Daraus erhellt, dass das von der Anzeigerin im Aktenvermerk vom 11. September 2013 (ON 1) beschriebene ‑ vorgeblich vom Disziplinarbeschuldigten forcierte ‑ Naheverhältnis zwischen ihr und dem Genannten erst nach Unterfertigung des Kaufanbots entstanden sein kann. Von einem „unlauteren und beharrlichen Drängen“ Dr. *****, ihm die Liegenschaft zu übertragen, kann solcherart keine Rede sein.

Das vom Kammeranwalt besonders hervorgehobene Argument, wonach die Übereignung der in Rede stehenden Liegenschaft an den Disziplinarbeschuldigten um den Kaufpreis von 600.000 Euro ‑ welcher auch bei Berücksichtigung des Wohnrechts zugunsten der (70‑jährigen) Anzeigerin für die Dauer von 10 Jahren „in einem krassen Missverhältnis“ zum tatsächlichen Marktwert der Liegenschaft stehe ‑ nur dann nachvollziehbar sei, „wenn dabei emotionale Motive wie etwa enge freundschaftliche oder quasifamiliäre Beziehungen eine entscheidende Rolle spielen“, ist zum einen spekulativer Natur und vernachlässigt zum anderen die Angaben der Anzeigerin Luzia R***** im genannten Verfahren des Bezirksgerichts Thalgau, wonach sie ohnedies gewusst habe, dass die Liegenschaft wesentlich mehr wert gewesen sei, und sie sich zudem ‑ nachdem sie den Verkauf mit ihrem Mann besprochen hatte ‑ vor Abwicklung des Geschäfts von Rechtsanwalt Dr. ***** habe beraten lassen.

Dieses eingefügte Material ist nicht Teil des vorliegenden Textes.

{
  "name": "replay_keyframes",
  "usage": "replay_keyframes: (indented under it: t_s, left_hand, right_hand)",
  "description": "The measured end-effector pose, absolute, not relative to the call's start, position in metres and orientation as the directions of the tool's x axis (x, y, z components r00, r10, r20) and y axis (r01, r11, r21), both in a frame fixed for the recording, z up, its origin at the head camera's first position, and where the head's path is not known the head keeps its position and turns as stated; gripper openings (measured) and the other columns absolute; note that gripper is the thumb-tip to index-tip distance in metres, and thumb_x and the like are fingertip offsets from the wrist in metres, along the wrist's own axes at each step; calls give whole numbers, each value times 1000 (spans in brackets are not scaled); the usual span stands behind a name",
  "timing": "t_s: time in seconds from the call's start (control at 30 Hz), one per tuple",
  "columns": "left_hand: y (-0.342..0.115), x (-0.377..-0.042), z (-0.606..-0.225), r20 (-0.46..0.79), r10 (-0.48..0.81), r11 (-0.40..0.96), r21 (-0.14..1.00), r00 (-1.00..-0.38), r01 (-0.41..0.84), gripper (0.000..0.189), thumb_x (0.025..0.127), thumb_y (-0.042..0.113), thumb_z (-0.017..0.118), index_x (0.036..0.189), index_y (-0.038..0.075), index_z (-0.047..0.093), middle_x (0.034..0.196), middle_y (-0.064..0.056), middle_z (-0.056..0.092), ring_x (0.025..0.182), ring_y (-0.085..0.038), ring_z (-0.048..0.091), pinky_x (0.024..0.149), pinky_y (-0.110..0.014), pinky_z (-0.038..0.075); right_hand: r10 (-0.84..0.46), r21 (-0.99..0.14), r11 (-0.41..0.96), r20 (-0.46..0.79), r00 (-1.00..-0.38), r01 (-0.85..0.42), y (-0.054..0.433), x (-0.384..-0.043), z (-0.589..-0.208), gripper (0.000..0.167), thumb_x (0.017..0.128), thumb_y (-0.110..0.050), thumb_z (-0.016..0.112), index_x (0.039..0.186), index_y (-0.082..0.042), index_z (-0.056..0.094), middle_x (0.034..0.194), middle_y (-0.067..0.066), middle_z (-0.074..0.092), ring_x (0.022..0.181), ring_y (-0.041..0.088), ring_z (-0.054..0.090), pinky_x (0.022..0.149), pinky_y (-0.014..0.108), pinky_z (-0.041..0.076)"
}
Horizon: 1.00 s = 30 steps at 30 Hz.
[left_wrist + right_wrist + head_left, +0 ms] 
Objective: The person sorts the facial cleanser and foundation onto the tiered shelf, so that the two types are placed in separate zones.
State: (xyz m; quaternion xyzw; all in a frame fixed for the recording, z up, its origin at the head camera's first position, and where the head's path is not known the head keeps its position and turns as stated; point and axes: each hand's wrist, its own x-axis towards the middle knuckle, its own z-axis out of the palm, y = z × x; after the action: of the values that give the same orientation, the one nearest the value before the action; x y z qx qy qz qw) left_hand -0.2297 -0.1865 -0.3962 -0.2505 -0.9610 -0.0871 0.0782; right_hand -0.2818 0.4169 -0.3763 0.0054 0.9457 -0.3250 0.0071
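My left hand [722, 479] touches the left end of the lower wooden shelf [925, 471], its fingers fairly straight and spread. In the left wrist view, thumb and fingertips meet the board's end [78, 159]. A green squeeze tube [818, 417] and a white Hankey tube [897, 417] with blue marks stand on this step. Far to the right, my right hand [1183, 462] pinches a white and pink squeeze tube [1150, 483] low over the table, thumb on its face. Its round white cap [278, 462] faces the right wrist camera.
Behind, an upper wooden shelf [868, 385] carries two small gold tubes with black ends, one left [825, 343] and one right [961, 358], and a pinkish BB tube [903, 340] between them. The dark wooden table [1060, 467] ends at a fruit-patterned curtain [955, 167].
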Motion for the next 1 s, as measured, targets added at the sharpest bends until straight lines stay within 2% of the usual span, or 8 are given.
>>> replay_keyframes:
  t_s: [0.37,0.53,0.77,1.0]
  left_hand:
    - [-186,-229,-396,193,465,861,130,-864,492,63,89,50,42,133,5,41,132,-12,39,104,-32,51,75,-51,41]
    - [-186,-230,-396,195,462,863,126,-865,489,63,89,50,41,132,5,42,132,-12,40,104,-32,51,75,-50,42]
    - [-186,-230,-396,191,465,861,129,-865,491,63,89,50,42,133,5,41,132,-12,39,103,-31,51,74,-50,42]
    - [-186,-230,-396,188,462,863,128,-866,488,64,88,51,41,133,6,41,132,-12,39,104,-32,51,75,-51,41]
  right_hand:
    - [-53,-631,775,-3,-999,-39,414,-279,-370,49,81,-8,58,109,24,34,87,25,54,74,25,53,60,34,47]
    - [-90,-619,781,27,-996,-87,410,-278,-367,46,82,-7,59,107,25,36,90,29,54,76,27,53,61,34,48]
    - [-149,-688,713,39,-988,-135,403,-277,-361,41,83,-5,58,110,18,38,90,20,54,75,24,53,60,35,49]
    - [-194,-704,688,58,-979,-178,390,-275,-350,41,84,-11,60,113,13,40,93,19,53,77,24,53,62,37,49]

Dass sich die Anzeigerin Luzia R***** bereits im Dezember 2012 in einem psychischen Ausnahmezustand befunden haben soll, kann der Kammeranwalt mit dem Hinweis auf die schwere Erkrankung ihres Gatten und seiner daraus resultierenden Aggressivität nicht dartun; eine Scheidung der Ehe war zu dem Zeitpunkt noch kein Thema.

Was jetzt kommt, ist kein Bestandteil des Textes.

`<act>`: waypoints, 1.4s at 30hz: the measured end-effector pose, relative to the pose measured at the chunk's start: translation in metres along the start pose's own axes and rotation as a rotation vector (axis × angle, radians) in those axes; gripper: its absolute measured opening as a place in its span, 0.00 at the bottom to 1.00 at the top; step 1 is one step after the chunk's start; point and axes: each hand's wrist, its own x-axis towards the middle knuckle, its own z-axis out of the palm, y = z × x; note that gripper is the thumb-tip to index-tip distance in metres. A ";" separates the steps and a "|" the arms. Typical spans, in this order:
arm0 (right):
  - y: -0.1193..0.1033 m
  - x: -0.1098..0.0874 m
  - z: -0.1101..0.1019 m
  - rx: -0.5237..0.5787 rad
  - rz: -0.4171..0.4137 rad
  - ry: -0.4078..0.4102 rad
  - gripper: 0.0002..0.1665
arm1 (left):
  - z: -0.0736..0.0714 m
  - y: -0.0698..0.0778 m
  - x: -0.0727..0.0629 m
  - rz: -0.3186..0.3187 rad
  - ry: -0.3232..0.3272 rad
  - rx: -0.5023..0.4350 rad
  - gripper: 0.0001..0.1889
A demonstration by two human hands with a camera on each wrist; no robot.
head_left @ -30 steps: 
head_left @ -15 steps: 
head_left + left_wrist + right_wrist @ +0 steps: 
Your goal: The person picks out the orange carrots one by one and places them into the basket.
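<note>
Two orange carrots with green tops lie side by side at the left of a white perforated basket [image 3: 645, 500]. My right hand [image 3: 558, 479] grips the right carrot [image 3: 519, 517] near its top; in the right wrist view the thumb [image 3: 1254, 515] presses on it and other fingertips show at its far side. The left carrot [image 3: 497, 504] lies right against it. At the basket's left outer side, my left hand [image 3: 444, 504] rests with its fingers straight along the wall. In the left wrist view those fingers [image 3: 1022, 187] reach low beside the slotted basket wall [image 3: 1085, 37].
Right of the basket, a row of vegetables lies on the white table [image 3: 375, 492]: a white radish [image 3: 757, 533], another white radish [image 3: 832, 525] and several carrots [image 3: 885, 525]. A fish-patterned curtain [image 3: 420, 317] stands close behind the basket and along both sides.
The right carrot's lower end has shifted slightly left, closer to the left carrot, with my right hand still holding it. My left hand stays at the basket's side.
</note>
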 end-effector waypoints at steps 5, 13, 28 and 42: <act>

Schließlich vermag auch die Wiedergabe jener Passagen aus dem bereits mehrfach angesprochenen Aktenvermerk vom 11. September 2013, denenzufolge sich der Disziplinarbeschuldigte damit gebrüstet habe, „dass es noch andere Damen gäbe, die sehr glücklich mit ihm wären, und dass er auch von diesen Damen einiges erben würde“ (ON 1 S 9), und die daran anknüpfende ‑ die in § 8 StPO normierte (durch Art 6 Abs 2 MRK auch verfassungsgesetzlich garantierte) Unschuldsvermutung nicht beachtende ‑ Schlussfolgerung des Kammeranwalts, wonach hieraus hervorgehe, „dass er sich bereits mehrmals das Vertrauen älterer alleinstehender und gutgläubiger Frauen erschlichen hatte, um sich durch Irreführung in den Besitz ihres Vermögens zu setzen“, keine Bedenken gegen die Lösung der Tatfrage im Einstellungsbeschluss zu wecken, wobei in diesem Zusammenhang insbesondere in den Blick zu nehmen ist, dass das von Luzia R***** gegen den Disziplinarbeschuldigten angestrengte Verfahren (Klage auf Anfechtung des Kaufvertrags infolge bewusster Täuschung; AZ 6 Cg 146/13v des Landesgerichts Salzburg) im Einvernehmen beider Streitteile bereits im Anfangsstadium durch Vereinbarung „ewigen Ruhens“ beendet wurde und ‑ worauf insbesondere auch der Disziplinarrat in seinem Einstellungsbeschluss hingewiesen hat ‑ Luzia R***** mit Schreiben vom 20. Februar 2014 (ebenso bei ON 12) ihre mit dem Verkauf ihres Hauses im Zusammenhang stehende „Beschwerde“ gegen den Disziplinarbeschuldigten zurückzog.